When Brock asked Frye what the town would get for the 10 percent the chamber is asking for management and administration of the 30 percent SAT award, Franklin stopped him from questioning Frye, saying, “We’re going to question one RFP applicant and not the other two?” Turning to face Brock on the dias. “Is that the intent here tonight?” he asked.

“Can’t anyone ask any [of the applicants] a question about this?” Brock asked, pointing out that Hunter was present online and could be questioned.

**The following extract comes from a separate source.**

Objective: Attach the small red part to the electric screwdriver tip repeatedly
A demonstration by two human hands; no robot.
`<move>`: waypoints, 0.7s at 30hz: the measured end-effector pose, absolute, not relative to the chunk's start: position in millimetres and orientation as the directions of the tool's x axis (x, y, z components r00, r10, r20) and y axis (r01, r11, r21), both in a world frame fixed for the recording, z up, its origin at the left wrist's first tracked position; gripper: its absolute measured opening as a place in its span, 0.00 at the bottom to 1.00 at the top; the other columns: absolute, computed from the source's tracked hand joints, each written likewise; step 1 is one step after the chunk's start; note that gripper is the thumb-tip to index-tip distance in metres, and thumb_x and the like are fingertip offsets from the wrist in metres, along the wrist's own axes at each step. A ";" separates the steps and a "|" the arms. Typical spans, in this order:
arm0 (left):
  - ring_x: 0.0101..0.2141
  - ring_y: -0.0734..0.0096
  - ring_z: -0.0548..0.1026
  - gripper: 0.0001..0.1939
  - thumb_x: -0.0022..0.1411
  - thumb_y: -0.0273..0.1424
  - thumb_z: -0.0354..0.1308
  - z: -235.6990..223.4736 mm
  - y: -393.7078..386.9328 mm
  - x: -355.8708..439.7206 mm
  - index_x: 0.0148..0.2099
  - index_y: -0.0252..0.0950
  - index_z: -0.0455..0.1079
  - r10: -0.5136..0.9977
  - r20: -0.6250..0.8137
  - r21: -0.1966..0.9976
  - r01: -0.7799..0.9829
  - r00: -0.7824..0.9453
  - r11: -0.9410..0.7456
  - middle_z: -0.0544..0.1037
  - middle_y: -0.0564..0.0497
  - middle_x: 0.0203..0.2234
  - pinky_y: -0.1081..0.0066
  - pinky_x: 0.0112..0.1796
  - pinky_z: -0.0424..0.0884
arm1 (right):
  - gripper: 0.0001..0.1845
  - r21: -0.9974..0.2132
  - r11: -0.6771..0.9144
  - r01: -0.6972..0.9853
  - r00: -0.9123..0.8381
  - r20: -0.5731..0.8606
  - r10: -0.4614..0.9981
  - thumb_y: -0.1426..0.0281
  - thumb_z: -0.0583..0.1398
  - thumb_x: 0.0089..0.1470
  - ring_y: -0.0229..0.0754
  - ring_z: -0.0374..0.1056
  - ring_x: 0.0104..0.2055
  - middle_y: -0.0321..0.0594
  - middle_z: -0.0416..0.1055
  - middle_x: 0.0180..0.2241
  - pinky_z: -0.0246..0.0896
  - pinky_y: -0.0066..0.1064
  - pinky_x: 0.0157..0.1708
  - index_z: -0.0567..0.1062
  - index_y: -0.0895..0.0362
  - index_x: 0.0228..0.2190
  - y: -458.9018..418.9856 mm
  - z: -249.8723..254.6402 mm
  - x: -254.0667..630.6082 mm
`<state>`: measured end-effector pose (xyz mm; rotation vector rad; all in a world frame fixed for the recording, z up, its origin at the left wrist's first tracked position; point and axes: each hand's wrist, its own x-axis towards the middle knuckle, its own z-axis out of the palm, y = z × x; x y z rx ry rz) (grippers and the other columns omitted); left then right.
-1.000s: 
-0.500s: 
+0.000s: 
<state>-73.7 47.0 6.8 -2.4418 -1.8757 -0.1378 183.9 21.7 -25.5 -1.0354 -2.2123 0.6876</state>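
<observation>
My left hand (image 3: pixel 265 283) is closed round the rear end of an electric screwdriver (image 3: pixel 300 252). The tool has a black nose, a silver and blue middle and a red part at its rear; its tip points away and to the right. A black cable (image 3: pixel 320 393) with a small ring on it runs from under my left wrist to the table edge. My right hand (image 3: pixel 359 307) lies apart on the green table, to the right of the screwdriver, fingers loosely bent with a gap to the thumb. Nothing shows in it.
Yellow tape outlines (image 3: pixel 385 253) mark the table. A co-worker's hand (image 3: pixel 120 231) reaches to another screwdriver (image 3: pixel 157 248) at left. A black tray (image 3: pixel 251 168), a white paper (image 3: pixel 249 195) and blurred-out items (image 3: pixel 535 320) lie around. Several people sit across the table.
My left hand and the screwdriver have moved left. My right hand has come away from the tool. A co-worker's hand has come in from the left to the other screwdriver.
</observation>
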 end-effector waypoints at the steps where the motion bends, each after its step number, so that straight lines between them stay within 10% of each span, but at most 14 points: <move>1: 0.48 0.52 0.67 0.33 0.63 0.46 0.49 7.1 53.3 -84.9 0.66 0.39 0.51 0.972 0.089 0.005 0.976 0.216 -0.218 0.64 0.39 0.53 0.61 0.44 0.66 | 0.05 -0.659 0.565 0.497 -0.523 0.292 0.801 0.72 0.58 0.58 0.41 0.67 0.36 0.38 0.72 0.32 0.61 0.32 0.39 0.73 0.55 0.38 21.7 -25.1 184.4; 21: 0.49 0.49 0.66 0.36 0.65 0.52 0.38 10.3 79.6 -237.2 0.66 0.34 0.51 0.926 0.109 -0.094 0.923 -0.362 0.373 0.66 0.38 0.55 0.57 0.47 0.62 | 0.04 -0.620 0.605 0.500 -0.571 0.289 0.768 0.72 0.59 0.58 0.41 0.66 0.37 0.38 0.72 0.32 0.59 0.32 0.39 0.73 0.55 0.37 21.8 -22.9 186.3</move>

“Ok, ask her,” Franklin said.

“Ask her what?” Brock said.

“Just ask her questions like when you call her references the phone numbers don’t work. Call her.” Franklin said, giving him the Cayce Mayor’s phone number.

Brock explained that he had called it and the number doesn’t have a message set up. Later, on screen, Hunter provided council with the mayor’s private cell number.

At one point Councilman Sloan Griffin futilely called a halt to the bickering and suggested the issue be deferred to the next meeting.

“So you want a for-profit agency and to spend the town’s operational funds on it?” Franklin asked Sloan Griffin.

“Don’t put that out on me,” Sloan Griffin said. “I’m looking at the best for our town moving forward to promote our events… Don’t put that out there that I just want to waste tax payer’s money.”

After another five minutes of back and forth, Hunter asked to come on screen to clarify some aspects of her proposal, including that she would not be compensated for any grant writing unless the town received the award, then she would get a percentage.

“I would like for MPA to be considered on our merits, what we offer,” Hunter explained, listing public relations, full grant writing, social media and website service. “We can offer all of that in one package.”

Council has invited both Hunter’s MPA Strategies and the Chamber to present and answer questions at their Feb. 22 meeting, at 7 p.m. at The Manor.